Agentes de endemias da Sesau (Secretaria Municipal de Saúde) vistoriaram na manhã de sexta-feira (23) as obras do Aquário do Pantanal. No local, foram combatidos focos do mosquito aedes aegypti (transmissor da dengue, zika e chikungunya) e foram retirados cerca de 9 sacos de 20 litros com resíduos orgânicos ou que poderiam funcionar como reservatórios de ovos do inseto. 

Na obra, também foi feito o trabalho de bloqueio, no qual os agentes promovem desobstruções onde há acúmulo d´água, além de aplicação de larvicidas em áreas mais problemáticas. Todo o interior e entorno da obra passou por vistoria e, ao todo, 18 agentes de endemias participaram da ação, a segunda do ano, solicitada pelo Governo do Estado. A Sesau não soube precisa o número de focos identificados durante a ação.

Parada desde 2016, obras do Aquário viram criadouro de mosquito da dengue

É onde mora a polêmica, a propósito, já que o maior obstáculo para a conclusão do Aquário, segundo o governo do Estado, é a falta de recursos, o que faz da instalação um “abacaxi cheio de falhas”.
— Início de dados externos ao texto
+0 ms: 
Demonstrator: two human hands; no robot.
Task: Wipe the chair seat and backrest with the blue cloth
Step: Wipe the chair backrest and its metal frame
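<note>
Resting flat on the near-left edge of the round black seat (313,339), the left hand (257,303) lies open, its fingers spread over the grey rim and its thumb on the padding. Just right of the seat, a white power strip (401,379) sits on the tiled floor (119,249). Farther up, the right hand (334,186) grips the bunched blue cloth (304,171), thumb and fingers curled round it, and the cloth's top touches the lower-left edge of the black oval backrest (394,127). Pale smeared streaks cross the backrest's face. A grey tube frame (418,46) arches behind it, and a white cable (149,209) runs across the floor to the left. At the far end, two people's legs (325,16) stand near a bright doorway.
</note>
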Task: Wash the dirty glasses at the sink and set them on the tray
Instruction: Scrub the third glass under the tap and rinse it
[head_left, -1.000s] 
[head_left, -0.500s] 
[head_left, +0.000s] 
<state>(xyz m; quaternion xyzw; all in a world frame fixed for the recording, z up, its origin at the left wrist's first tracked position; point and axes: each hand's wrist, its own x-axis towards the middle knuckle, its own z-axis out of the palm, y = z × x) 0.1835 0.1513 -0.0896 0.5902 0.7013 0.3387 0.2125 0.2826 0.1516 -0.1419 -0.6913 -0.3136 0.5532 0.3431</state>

A finalização do aquário chegou a ser assegurada em janeiro após assinatura do governo do Estado com o MPE (Ministério Público de Mato Grosso do Sul) e o TCE (Tribunal de Contas do Estado). Todavia, as empresas escolhidas pela administração estadual para a conclusão do Aquário – Construtora Maksoud Rahe Ltda e Tecfasa Brasil Soluções em Eficiência Energética Ltda – ainda aguardam homologação da Justiça para assinar os contratos e firmar o acordo, que deveria entregar a obra até dezembro, ao custo adicional de R$ 36,7 milhões.

Além disso, o Aquário foi alvo da operação Lama Asfáltica, que apura desvio de dinheiro do projeto, e foi paralisada pela Justiça por problemas com as construtoras responsáveis. A mesma operação fez com que Puccinelli e mais 12 pessoas se tornassem réus por corrupção passiva, fraude em licitação e peculato. Puccinelli chegou a ser preso em um dos desdobramentos da Lama Asfáltica, chamada de Papiros de Lama em novembro do ano passado.

Vale lembrar, também, que o relatório produzido pelo Ministério Público Federal em outubro de 2015 junto com a Polícia Federal e CGU (Controladoria Geral da União), apontou desvios de dinheiro por meio de fraudes em licitações e lavagem de dinheiro ocorridos na gestão de Puccinelli entre 2007 e 2014.